Problem:
In the data below, find the line containing "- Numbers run", then set down that line and every later line up to and including the line containing "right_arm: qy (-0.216", exactly.

Supplied material:
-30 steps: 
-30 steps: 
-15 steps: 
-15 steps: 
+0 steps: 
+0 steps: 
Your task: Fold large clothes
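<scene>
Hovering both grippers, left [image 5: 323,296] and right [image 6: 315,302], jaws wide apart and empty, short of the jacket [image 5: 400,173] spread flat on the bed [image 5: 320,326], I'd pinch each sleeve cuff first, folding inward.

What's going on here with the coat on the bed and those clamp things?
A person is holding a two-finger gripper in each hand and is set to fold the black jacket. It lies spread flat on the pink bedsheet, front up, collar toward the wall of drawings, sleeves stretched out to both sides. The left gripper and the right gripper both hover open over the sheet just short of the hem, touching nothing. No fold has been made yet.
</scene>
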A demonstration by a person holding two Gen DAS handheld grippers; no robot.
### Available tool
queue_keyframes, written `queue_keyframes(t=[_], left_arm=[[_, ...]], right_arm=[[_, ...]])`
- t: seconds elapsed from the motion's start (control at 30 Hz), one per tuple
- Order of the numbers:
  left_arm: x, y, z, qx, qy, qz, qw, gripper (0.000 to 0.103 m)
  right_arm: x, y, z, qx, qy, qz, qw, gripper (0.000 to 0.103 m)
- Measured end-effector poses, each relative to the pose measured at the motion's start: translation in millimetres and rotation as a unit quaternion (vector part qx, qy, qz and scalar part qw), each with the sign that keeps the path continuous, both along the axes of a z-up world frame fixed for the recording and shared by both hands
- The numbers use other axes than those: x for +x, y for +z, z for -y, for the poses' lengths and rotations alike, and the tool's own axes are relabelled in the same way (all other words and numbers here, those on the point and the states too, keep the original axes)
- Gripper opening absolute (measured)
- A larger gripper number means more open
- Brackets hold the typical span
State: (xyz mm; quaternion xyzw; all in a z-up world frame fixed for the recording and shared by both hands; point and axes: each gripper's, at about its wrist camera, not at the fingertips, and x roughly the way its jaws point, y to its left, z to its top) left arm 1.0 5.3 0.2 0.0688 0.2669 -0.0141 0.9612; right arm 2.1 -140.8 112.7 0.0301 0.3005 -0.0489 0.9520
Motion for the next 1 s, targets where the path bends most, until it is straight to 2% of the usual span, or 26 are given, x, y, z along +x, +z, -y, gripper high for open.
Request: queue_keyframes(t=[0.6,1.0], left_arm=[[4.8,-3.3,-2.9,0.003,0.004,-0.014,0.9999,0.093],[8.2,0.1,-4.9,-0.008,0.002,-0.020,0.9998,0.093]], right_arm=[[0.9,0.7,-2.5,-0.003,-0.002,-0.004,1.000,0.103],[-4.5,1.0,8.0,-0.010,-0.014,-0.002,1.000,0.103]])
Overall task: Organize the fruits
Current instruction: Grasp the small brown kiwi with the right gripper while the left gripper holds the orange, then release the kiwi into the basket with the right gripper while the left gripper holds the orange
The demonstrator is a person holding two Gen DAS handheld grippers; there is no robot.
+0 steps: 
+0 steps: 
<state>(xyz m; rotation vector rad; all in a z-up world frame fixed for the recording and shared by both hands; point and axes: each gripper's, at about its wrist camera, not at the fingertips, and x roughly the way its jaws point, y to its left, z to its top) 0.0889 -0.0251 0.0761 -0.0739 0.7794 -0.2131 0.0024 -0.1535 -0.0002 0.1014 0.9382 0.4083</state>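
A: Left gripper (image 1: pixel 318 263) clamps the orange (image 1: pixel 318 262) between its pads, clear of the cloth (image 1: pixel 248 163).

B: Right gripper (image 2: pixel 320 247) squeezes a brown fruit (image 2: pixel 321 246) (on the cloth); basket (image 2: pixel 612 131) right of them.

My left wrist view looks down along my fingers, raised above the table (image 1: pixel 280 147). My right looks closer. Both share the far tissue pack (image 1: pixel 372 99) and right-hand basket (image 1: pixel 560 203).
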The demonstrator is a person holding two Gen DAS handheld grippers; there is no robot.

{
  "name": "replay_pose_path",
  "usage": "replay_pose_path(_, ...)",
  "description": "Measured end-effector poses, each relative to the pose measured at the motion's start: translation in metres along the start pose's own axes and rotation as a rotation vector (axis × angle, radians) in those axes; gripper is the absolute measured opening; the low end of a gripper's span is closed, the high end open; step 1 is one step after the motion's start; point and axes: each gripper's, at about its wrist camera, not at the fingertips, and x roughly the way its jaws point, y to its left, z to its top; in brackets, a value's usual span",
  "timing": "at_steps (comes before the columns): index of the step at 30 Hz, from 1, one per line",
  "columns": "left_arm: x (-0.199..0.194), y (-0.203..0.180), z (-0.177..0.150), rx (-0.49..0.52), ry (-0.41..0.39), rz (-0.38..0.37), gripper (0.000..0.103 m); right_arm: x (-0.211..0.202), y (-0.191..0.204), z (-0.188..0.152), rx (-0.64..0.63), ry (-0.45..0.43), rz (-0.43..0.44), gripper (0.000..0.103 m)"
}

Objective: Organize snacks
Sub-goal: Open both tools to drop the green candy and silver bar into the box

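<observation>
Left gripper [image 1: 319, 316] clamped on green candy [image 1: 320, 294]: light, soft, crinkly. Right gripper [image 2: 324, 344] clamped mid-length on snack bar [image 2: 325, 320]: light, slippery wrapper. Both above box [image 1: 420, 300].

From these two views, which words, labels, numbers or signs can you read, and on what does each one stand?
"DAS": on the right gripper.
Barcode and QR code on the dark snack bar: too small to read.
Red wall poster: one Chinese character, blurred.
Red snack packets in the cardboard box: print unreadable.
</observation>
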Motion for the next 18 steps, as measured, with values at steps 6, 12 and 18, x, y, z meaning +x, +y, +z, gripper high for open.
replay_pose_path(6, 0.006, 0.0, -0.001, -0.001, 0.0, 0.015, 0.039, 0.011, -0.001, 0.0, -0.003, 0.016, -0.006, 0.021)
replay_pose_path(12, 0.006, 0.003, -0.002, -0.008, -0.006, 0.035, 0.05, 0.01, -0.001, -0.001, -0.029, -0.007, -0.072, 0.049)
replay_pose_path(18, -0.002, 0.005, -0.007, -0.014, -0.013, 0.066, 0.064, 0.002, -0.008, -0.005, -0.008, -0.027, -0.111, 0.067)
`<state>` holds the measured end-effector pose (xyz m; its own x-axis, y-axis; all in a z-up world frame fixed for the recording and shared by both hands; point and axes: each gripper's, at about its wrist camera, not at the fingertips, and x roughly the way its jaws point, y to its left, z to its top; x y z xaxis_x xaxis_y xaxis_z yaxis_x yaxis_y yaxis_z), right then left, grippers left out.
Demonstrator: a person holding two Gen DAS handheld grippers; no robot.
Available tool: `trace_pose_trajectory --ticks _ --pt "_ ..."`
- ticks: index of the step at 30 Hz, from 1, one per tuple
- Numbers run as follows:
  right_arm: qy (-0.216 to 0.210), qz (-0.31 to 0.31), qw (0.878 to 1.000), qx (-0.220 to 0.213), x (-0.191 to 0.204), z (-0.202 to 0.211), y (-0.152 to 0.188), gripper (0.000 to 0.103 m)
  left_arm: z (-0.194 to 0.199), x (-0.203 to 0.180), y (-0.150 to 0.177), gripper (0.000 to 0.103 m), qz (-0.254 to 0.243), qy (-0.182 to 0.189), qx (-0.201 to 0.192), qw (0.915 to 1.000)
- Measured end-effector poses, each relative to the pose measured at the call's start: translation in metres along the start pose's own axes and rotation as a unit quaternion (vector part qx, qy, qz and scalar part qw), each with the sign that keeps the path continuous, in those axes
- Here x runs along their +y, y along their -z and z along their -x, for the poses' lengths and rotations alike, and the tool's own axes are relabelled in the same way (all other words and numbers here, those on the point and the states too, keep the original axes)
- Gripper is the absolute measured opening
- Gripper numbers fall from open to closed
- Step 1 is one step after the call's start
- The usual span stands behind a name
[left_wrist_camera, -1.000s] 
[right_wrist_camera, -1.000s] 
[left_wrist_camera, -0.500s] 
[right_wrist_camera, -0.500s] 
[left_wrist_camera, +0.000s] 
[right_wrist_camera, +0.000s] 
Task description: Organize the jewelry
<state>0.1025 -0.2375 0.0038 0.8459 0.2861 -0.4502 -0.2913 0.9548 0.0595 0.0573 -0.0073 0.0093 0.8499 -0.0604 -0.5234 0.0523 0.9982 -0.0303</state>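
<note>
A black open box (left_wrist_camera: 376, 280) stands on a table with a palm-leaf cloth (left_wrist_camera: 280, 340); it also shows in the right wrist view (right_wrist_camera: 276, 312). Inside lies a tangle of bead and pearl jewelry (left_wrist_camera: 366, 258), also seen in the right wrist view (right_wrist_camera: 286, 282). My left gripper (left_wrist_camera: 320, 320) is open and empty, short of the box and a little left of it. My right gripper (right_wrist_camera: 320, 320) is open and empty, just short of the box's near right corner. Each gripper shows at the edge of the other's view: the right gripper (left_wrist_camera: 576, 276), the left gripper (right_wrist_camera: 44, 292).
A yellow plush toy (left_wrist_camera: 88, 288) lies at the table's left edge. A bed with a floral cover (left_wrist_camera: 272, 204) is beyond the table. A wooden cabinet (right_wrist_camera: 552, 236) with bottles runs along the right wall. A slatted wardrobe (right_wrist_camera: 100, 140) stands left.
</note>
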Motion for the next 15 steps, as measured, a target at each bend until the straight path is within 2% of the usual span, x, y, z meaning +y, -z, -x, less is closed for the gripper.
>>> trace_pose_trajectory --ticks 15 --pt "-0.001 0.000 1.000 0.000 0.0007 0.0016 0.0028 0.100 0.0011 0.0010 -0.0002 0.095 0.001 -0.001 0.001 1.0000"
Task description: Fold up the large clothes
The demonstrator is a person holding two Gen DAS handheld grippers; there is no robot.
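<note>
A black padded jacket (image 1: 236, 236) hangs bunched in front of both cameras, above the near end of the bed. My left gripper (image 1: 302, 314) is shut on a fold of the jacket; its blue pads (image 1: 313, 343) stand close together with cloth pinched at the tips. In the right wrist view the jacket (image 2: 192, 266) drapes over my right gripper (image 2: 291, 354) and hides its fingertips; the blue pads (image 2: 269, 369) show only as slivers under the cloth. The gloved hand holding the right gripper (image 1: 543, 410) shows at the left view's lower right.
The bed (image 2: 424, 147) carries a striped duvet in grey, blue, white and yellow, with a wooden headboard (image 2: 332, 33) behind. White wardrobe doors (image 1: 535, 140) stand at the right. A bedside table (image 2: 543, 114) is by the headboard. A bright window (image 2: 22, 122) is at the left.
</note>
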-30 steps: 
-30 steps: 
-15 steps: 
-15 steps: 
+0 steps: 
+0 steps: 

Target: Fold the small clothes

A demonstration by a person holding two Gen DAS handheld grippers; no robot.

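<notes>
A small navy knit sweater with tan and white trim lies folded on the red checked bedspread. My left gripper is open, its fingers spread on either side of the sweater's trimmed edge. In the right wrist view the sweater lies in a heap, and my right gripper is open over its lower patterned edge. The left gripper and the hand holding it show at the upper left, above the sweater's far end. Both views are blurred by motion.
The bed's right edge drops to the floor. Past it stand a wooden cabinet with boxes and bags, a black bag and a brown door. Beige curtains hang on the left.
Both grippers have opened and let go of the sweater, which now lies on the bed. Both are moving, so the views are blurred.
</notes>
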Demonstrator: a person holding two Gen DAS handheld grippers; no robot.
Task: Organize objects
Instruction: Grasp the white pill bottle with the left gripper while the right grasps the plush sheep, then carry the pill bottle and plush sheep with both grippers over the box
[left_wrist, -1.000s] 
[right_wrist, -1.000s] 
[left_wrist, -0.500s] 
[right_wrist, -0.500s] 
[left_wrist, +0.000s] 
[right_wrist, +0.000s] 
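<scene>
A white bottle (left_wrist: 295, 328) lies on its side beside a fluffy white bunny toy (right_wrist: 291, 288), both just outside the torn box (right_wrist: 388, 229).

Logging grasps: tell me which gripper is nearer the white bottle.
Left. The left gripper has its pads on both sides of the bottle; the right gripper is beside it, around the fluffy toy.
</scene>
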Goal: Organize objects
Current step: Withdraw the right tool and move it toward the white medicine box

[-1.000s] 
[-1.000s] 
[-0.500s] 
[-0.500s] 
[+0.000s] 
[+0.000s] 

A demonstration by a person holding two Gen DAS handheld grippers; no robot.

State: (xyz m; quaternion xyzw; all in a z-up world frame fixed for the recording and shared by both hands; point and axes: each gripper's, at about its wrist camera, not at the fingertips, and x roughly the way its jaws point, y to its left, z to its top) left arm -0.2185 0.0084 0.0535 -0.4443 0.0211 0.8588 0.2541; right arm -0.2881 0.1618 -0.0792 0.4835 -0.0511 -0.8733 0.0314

Exercise answer:
- Numbers run as follows:
  right_arm: qy (-0.216 to 0.210), qz (-0.31 to 0.31), qw (0.878 to 1.000), qx (-0.220 to 0.213), x (-0.191 to 0.204), z (-0.202 to 0.211), y (-0.152 to 0.188), gripper (0.000 to 0.103 m)

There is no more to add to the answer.